Um relato sincero de um confinamento em família durante a pandemia
Antonio Prata
“Algum momento em janeiro – Li num jornal sobre um vírus na China. Que viagem se preocuparem com um vírus na China. As pessoas morrem de dengue no Brasil e a imprensa preocupada com moléstia de morcego na Cochinchina?
15 de março – Duas semanas sem sair de casa. Minha irmã conseguiu um esquema de compra de álcool em gel 70% na dark-web. Ela comprou 100 litros para mim. A ex-namorada do meu primo é irmã de um traficante de cocaína, mísseis terra-ar e animais silvestres que me conseguiu 10 máscaras N-95 em troca do nosso Honda Fit, mais seis parcelas de R$ 2.000,00. Minha mulher ficou um pouco ressabiada com minha atitude intempestiva, mas foi convencida de que é melhor estar vivo sem carro do que morto com carro.
15 de março – Tem álcool em gel e máscara pra vender nas lojas Americanas a R$ 9,99 o litro e R$ 20,00 a dúzia. Frete grátis. Minha mulher ameaçou sair de casa. Eu disse que ela não podia sair de casa por causa da quarentena. Dividimos a casa. Eu fico quarentenado no lavabo, ela e as crianças no resto do apartamento. Ainda acho que saiu barato.
01 de abril – O traficante devolveu meu Honda Fit! Mentira: 1º de abril! (Sei que é estúpido tentar enganar a mim mesmo no primeiro de abril. Coisas da quarentena.
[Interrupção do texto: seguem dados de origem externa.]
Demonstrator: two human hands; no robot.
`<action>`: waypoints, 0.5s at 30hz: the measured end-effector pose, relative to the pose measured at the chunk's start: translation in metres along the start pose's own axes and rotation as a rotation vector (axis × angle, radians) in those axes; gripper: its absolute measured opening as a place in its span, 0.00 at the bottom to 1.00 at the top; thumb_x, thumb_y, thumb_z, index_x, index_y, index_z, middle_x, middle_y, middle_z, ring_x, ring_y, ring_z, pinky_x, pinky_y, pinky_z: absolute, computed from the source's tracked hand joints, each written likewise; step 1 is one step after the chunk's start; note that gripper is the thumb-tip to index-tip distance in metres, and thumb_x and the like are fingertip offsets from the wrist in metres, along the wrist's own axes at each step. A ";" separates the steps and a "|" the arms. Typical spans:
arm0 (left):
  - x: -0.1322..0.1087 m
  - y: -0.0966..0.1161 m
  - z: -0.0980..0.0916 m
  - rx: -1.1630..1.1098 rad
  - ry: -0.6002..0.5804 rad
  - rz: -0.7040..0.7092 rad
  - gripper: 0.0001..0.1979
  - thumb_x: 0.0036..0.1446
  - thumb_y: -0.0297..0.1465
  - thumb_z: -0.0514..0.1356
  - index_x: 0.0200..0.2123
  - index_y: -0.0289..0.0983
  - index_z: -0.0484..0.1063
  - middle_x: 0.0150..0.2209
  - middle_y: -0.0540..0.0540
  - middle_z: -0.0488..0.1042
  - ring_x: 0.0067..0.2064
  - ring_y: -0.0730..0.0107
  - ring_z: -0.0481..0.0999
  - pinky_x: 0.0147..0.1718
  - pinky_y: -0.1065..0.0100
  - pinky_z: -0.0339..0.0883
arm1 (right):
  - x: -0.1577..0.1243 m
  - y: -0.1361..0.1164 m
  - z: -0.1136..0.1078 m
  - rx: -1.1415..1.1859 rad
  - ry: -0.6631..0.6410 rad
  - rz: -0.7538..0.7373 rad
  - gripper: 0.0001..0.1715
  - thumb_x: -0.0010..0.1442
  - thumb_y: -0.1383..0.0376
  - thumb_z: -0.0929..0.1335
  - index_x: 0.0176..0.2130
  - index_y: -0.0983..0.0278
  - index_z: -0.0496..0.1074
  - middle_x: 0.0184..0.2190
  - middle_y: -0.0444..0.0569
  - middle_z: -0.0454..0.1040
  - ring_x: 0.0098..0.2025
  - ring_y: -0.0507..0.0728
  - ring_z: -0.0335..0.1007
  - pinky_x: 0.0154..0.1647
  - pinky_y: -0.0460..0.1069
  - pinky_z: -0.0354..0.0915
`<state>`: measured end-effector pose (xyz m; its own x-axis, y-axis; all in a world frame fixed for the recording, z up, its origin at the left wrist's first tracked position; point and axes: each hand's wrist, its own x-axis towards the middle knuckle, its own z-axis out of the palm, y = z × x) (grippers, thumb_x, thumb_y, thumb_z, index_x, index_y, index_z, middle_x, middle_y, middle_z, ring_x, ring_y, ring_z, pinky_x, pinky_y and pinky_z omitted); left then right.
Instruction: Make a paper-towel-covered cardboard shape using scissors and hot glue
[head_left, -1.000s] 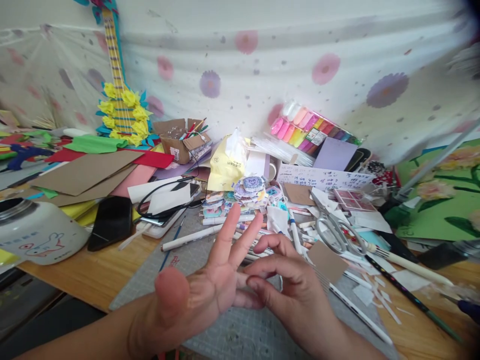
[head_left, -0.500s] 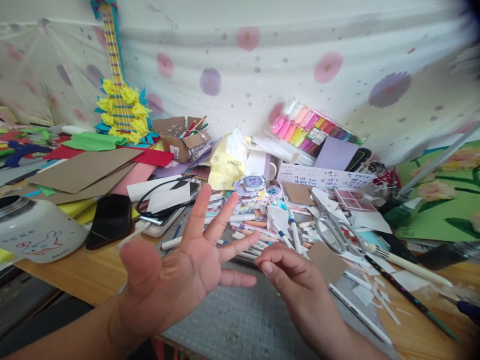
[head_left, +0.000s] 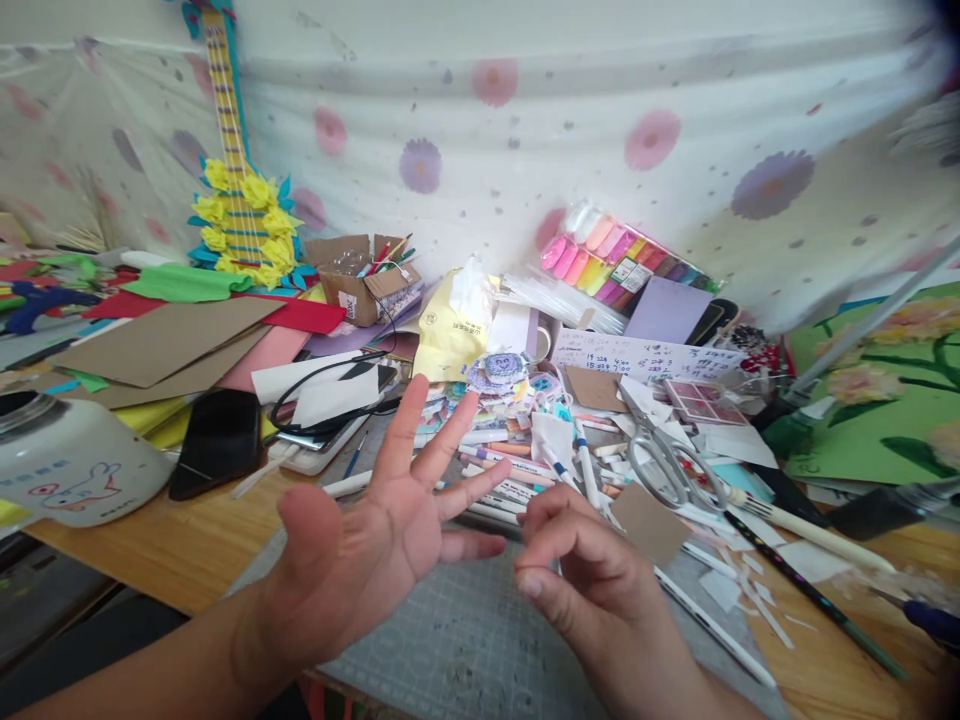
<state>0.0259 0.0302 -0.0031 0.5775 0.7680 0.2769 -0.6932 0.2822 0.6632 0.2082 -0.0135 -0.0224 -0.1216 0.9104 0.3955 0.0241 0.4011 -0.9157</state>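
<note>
My left hand [head_left: 375,540] is raised palm up over the grey cutting mat [head_left: 480,640], fingers spread wide and nothing in it. My right hand [head_left: 592,580] hovers just to its right, fingers curled loosely toward the left fingertips, thumb and forefinger close together; whether anything tiny sits between them I cannot make out. Beyond the fingers lies a heap of marker pens [head_left: 510,475] and small round patterned cut-outs [head_left: 502,370]. Silver scissors [head_left: 667,460] and a brown card piece [head_left: 649,520] lie right of my right hand.
A white jar with a rabbit drawing [head_left: 71,470] and a black phone [head_left: 214,440] sit at the left. Cardboard and coloured paper sheets [head_left: 172,340], a paper guitar [head_left: 236,200], a small carton [head_left: 367,275], coloured clay sticks [head_left: 622,260] and a flower picture [head_left: 885,390] crowd the wooden table.
My left hand pulled away from my right, spread its fingers and shifted left. My right hand drew back a little and curled its fingers more.
</note>
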 end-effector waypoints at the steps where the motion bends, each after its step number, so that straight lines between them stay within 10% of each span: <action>1: 0.001 0.001 -0.001 0.008 0.015 0.005 0.45 0.40 0.66 0.47 0.62 0.65 0.42 0.70 0.56 0.36 0.65 0.29 0.45 0.49 0.36 0.57 | 0.000 -0.002 -0.002 -0.008 0.015 -0.018 0.04 0.56 0.67 0.70 0.30 0.59 0.73 0.32 0.42 0.66 0.36 0.52 0.65 0.39 0.46 0.61; 10: 0.001 0.014 0.001 0.044 0.050 -0.018 0.45 0.41 0.65 0.49 0.63 0.63 0.42 0.70 0.55 0.38 0.64 0.28 0.47 0.48 0.36 0.58 | 0.001 0.002 -0.002 -0.053 -0.047 -0.103 0.13 0.49 0.72 0.73 0.25 0.61 0.65 0.28 0.40 0.65 0.34 0.52 0.64 0.36 0.46 0.59; 15: -0.002 0.020 0.007 -0.006 0.024 -0.003 0.46 0.42 0.63 0.51 0.64 0.61 0.41 0.70 0.53 0.39 0.64 0.27 0.45 0.50 0.31 0.53 | 0.003 0.014 -0.002 0.067 -0.063 0.234 0.12 0.51 0.63 0.73 0.35 0.59 0.69 0.29 0.41 0.66 0.32 0.52 0.61 0.34 0.46 0.58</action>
<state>0.0143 0.0303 0.0143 0.5691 0.7807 0.2582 -0.6941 0.2877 0.6599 0.2100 -0.0047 -0.0335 -0.1819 0.9687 0.1686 -0.0064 0.1703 -0.9854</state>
No lavabo.).
20 de abril – Minha mulher teve dificuldades para abrir um pote de palmito. Pediu ajuda. Negociei bem: em troca, eu poderia usar o resto da casa. Sorte que minha mulher ama palmito mais do que me odeia. Vitória!
23 de abril – As crianças não aguentam mais ficar fechadas no apartamento. Liberamos Netflix o dia inteiro. Liberamos sorvete o dia inteiro. Banho só aos domingos. O único ponto em que conseguimos não transigir foi sobre fumarem cigarro e beberem uísque antes do meio-dia. Isso não. Eles têm seis e cinco anos, precisam de regras.
26 de maio – Começaram as aulas em casa, com apostilas e lives por hang-out. Ao contrário do que eu pensava, não é só conectar e deixá-los ali. Tem que ficar do lado o tempo todo ajudando. Buscando régua. Buscando tesoura. Buscando “botões de diferentes cores”. Buscando “barbante ou outro tipo de linha”. Ensinando como põe e tira do mudo. Explicando que caxorro não é com x. Reconectando quando cai. Não consigo mais trabalhar. Nem comer. Nem dormir.
27 de maio – Eu e a minha mulher decidimos acabar com essa história de homeschooling. (Adaptando aquela piada do cunhado: se homeschooling fosse bom, não tinha “choo” no meio). Caso eu morra e este diário venha a público: Pedro, Bel, Paula, cunhado e cunhadas queridos, amo vocês. É só uma piada pra mim mesmo no meu diário. Coisas da quarentena.
3 de junho – Meus filhos se revoltaram por não ter aula. Liberamos sorvete e Netflix desde o café da manhã e cigarro e uísque depois das dez. Insistimos para que não fumem na cama nem na cabana da Peppa, pelo risco de incêndio.
187 de junho – Sim. Cento e oitenta e sete de junho. Os dias não passam. As semanas não passam. Estamos presos em 2020. #diadamarmotafeelings.
Julho. Acho – Tomei todo o uísque das crianças. Peguei a máquina de fazer barba e cortei o meu cabelo e o delas. Liguei pra uma ex-namorada da quinta série, chorando. Vomitei em cima do quebra-cabeças de 2000 peças da Patrulha Canina que minha mulher e as crianças estavam terminando de montar. Tuitei contra a #foicedesaopaulo e a #globolixo e só lembrei que eu trabalhava para a Folha e a Globo quando ligaram de lá para me demitir. De volta pro lavabo. Rezando para que saia logo a vacina. Ou para que ainda haja na despensa algum pote de palmito.”